*EXERCISE DETAILS*: Repeat the whole listing. Keep it exact.

*EXERCISE DATA*:
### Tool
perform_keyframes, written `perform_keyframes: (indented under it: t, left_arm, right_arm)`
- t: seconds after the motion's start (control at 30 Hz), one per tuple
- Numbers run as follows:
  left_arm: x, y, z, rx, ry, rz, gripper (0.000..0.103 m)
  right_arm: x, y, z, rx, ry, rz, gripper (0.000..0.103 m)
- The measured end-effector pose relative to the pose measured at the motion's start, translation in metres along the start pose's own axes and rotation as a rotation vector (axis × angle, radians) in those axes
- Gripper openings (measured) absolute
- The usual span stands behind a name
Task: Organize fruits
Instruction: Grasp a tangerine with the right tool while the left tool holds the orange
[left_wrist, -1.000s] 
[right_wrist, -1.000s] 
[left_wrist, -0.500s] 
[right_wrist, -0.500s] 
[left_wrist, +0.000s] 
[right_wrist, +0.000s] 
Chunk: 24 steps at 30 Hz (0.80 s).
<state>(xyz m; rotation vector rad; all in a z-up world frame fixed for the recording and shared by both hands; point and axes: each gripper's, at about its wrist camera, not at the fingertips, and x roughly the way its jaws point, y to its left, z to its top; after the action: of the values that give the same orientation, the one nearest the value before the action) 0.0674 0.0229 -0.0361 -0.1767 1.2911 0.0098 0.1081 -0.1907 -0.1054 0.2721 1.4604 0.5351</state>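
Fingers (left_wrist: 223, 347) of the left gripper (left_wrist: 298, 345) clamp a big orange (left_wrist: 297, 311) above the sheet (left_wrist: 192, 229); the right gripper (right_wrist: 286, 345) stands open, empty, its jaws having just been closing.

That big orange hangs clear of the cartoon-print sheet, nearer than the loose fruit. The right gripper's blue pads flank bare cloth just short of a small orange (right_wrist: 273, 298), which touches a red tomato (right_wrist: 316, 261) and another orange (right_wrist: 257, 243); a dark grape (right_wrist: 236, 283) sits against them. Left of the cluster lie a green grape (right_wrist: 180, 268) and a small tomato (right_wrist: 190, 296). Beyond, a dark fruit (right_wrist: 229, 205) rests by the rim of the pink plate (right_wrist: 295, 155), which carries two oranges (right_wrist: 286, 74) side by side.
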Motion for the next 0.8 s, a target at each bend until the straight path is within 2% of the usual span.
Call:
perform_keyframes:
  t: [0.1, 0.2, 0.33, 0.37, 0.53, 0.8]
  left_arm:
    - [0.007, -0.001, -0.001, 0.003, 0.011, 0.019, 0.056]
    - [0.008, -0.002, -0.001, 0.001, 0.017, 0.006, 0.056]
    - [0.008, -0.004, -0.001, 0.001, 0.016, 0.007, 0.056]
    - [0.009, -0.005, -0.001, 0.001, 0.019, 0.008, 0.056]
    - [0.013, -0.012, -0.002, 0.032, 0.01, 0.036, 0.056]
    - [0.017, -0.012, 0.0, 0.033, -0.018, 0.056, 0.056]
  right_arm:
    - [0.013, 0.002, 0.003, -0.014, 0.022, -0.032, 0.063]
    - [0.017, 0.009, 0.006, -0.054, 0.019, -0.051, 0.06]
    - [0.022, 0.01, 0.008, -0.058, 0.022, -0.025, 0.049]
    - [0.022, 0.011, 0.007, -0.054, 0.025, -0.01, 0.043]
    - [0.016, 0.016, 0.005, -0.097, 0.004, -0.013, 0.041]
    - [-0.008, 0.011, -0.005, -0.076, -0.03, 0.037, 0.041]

*TASK RESPONSE*:
### Tool
perform_keyframes, written `perform_keyframes: (indented under it: t, left_arm, right_arm)`
- t: seconds after the motion's start (control at 30 Hz), one per tuple
- Numbers run as follows:
  left_arm: x, y, z, rx, ry, rz, gripper (0.000..0.103 m)
  right_arm: x, y, z, rx, ry, rz, gripper (0.000..0.103 m)
- The measured end-effector pose relative to the pose measured at the motion's start, translation in metres along the start pose's own axes and rotation as a rotation vector (axis × angle, radians) in those axes
- Gripper openings (measured) absolute
- The usual span stands behind a name
Task: Organize fruits
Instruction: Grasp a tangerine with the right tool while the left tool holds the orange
[left_wrist, -1.000s] 
[right_wrist, -1.000s] 
[left_wrist, -0.500s] 
[right_wrist, -0.500s] 
[left_wrist, +0.000s] 
[right_wrist, +0.000s] 
Chunk: 24 steps at 30 Hz (0.80 s).
<state>(xyz m; rotation vector rad; all in a z-up world frame fixed for the recording and shared by both hands; point and axes: each gripper's, at about its wrist camera, not at the fingertips, and x roughly the way its jaws point, y to its left, z to its top; after the action: of the values that give the same orientation, the one nearest the value before the action) 0.0674 0.0229 -0.0361 -0.1767 1.2911 0.0098 0.1081 -0.1907 -0.1054 0.2721 1.4604 0.5351</state>
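Fingers (left_wrist: 223, 347) of the left gripper (left_wrist: 298, 345) clamp a big orange (left_wrist: 297, 311) above the sheet (left_wrist: 192, 229); the right gripper (right_wrist: 286, 345) stands open, empty, its jaws having just been closing.

That big orange hangs clear of the cartoon-print sheet, nearer than the loose fruit. The right gripper's blue pads flank bare cloth just short of a small orange (right_wrist: 273, 298), which touches a red tomato (right_wrist: 316, 261) and another orange (right_wrist: 257, 243); a dark grape (right_wrist: 236, 283) sits against them. Left of the cluster lie a green grape (right_wrist: 180, 268) and a small tomato (right_wrist: 190, 296). Beyond, a dark fruit (right_wrist: 229, 205) rests by the rim of the pink plate (right_wrist: 295, 155), which carries two oranges (right_wrist: 286, 74) side by side.
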Motion for the next 0.8 s, a target at each bend until the straight path is within 2% of the usual span.
Call:
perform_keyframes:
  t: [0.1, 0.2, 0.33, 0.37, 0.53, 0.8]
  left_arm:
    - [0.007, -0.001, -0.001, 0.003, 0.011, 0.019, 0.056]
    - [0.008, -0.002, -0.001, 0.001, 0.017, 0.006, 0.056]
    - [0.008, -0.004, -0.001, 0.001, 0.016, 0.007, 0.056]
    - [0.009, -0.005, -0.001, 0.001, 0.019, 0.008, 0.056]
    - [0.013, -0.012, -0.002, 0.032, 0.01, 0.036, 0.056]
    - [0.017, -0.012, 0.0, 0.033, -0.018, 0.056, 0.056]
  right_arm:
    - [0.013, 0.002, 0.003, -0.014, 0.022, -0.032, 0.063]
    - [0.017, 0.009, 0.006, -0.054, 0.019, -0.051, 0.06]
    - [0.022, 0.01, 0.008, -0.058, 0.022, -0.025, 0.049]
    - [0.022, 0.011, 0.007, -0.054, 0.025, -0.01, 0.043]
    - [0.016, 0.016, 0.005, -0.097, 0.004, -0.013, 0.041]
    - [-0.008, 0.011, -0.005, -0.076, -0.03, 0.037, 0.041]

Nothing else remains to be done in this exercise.